↓↓↓

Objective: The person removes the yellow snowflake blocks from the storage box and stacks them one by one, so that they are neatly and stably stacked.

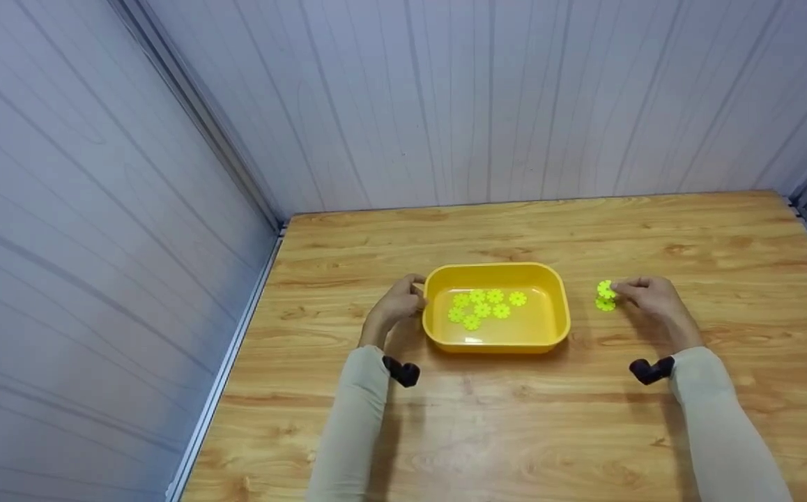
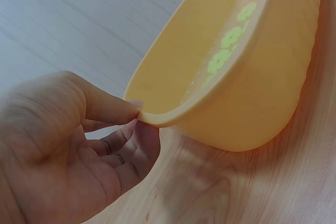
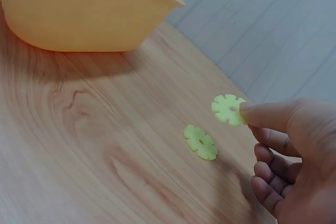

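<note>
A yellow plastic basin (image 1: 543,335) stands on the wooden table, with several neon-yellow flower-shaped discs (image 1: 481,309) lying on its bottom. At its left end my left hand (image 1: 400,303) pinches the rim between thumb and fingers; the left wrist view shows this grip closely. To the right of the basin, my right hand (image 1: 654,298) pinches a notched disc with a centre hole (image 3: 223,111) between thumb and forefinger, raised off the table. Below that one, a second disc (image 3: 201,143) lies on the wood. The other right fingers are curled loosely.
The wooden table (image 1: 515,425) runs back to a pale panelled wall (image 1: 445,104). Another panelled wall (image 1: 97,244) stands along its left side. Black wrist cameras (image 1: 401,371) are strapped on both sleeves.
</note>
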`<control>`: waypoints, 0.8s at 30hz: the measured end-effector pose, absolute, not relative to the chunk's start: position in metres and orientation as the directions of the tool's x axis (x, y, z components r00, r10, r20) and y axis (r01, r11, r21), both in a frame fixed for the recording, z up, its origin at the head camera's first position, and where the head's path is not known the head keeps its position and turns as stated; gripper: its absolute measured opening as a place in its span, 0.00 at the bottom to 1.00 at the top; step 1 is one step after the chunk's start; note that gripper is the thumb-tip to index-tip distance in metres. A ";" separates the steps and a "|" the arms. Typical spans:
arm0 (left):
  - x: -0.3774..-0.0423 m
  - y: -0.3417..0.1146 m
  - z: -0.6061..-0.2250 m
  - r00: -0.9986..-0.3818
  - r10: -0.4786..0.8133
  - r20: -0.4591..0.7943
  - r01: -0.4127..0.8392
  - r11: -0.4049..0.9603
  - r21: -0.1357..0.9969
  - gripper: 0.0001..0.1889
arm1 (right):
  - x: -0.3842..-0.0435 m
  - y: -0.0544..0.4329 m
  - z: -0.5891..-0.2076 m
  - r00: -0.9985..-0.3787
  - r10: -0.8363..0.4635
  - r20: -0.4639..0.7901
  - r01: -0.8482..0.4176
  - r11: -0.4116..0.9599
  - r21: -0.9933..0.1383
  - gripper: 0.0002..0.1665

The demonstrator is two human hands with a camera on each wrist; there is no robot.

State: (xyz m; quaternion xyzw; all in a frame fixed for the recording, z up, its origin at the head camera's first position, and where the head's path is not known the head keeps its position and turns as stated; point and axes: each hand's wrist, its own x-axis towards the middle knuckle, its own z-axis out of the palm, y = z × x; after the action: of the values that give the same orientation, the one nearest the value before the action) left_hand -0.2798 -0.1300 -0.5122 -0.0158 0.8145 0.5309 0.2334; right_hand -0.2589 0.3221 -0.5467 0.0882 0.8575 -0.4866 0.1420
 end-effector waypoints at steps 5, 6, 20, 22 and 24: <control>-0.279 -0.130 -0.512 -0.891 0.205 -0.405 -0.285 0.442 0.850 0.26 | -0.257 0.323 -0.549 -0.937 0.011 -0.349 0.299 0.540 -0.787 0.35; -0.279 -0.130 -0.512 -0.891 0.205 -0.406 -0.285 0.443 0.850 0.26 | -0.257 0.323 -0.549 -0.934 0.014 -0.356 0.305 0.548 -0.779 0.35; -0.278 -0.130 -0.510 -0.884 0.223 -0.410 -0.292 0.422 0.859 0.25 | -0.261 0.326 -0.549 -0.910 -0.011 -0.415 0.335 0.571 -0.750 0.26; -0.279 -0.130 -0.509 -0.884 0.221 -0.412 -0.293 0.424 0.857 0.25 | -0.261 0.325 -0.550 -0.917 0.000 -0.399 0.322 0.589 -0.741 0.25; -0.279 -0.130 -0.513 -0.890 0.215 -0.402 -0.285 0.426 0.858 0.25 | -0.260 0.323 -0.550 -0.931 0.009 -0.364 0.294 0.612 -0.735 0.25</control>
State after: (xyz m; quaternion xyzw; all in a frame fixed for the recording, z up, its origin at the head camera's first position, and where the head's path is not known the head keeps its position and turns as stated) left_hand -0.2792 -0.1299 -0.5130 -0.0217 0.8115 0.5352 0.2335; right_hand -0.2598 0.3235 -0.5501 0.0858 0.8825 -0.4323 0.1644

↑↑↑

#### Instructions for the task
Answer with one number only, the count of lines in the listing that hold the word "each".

#### Output of the exercise
2